What is being asked –
Exactly the lines from the start of the data below through the line containing "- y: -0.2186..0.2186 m" must be returned, and no others.

Data extract –

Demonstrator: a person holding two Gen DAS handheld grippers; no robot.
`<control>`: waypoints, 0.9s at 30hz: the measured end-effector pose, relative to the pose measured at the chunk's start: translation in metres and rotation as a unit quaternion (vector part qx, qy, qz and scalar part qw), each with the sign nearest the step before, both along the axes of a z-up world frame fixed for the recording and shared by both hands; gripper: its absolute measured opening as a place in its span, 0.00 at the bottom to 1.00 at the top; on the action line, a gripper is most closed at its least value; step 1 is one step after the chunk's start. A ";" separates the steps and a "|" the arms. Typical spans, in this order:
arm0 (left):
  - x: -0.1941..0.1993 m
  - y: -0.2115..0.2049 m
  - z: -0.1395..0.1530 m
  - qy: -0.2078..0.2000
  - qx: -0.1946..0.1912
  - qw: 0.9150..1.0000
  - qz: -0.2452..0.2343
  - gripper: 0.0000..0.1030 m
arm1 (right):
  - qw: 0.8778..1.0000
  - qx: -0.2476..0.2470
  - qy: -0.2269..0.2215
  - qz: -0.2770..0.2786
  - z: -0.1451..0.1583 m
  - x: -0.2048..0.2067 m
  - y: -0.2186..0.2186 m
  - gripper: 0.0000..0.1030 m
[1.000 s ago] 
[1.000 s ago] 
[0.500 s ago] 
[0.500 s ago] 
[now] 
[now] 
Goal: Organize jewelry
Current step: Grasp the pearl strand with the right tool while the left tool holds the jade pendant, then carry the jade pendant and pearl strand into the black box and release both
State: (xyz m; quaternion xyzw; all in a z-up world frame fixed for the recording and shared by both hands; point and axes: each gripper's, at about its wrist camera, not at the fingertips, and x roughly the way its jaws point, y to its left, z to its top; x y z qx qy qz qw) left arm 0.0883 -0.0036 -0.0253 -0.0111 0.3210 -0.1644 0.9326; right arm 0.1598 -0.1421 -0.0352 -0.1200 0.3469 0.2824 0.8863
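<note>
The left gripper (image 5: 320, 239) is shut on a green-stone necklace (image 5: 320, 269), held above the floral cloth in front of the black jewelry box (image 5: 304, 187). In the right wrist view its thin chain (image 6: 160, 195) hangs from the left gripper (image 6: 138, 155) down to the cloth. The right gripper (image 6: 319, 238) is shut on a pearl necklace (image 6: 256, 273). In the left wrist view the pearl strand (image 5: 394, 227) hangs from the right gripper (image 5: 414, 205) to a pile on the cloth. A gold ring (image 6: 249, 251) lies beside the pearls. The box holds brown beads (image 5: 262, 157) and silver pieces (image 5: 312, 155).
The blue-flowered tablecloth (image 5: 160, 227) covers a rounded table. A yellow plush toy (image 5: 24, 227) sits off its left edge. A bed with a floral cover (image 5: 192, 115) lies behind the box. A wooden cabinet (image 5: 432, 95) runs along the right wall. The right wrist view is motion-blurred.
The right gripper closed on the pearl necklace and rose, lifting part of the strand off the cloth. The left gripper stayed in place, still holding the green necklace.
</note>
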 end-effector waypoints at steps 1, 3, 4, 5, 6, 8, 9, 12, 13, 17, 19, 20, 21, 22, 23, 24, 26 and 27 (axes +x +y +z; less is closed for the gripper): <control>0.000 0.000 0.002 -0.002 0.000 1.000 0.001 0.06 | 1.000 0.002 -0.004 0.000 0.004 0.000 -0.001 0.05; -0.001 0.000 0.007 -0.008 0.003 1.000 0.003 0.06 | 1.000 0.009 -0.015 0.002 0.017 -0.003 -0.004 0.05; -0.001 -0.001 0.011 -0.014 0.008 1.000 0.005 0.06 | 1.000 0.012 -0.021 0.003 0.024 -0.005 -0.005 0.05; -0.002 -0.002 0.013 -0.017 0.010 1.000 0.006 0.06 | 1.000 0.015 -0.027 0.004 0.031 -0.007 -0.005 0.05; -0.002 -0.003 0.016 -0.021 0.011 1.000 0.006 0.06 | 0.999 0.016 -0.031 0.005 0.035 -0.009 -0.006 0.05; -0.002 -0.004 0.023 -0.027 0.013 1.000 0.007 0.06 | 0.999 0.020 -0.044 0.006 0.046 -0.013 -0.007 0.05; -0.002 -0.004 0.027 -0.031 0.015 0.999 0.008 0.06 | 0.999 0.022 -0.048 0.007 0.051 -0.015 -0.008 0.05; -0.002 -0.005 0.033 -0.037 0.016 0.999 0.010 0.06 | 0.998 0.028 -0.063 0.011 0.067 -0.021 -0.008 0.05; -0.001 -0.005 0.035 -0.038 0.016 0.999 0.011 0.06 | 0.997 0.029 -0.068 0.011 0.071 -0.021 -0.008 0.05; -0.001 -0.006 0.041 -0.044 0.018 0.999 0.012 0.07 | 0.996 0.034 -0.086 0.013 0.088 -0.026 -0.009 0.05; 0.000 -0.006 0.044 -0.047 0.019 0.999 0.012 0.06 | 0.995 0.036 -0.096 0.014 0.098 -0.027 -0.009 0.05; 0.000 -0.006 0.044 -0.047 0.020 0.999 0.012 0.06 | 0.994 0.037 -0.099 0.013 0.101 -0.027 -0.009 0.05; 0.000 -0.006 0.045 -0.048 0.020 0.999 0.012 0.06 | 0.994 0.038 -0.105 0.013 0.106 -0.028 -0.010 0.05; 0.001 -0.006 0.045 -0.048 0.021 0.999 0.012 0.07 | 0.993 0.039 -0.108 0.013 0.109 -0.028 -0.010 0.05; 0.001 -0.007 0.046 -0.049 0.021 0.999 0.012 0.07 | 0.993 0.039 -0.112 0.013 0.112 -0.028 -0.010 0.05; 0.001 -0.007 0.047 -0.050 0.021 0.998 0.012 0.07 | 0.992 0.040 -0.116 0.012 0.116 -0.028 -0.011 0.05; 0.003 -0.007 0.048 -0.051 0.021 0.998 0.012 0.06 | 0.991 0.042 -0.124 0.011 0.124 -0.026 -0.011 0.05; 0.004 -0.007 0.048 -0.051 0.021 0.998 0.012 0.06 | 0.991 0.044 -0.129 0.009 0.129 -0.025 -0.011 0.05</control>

Finished task –
Demonstrator: a person holding two Gen DAS handheld grippers; no robot.
`<control>`: waypoints, 0.9s at 30hz: the measured end-effector pose, relative to the pose measured at the chunk's start: translation in metres and rotation as a unit quaternion (vector part qx, qy, qz and scalar part qw), each with the sign nearest the step before, both along the axes of a z-up world frame fixed for the recording and shared by both hands; gripper: its absolute measured opening as a place in its span, 0.00 at the bottom to 1.00 at the top; on the action line, a gripper is most closed at its least value; step 1 is one step after the chunk's start. A ";" separates the steps and a "|" the arms. Typical spans, in this order:
arm0 (left):
  - x: -0.1941..0.1993 m
  - y: -0.2115..0.2049 m
  - z: -0.1395..0.1530 m
  - qy: -0.2078..0.2000
  - qx: -0.1946..0.1912
  - qw: 0.9150..1.0000
  - qz: -0.2452..0.2343
  - gripper: 0.0000..0.1030 m
arm1 (right):
  - qw: 0.8778..1.0000
  - qx: -0.2476..0.2470
  - qy: -0.2269..0.2215
  - qz: -0.2770..0.2786
  - z: -0.1451..0.1583 m
  - x: -0.2048..0.2067 m
  - y: -0.2186..0.2186 m

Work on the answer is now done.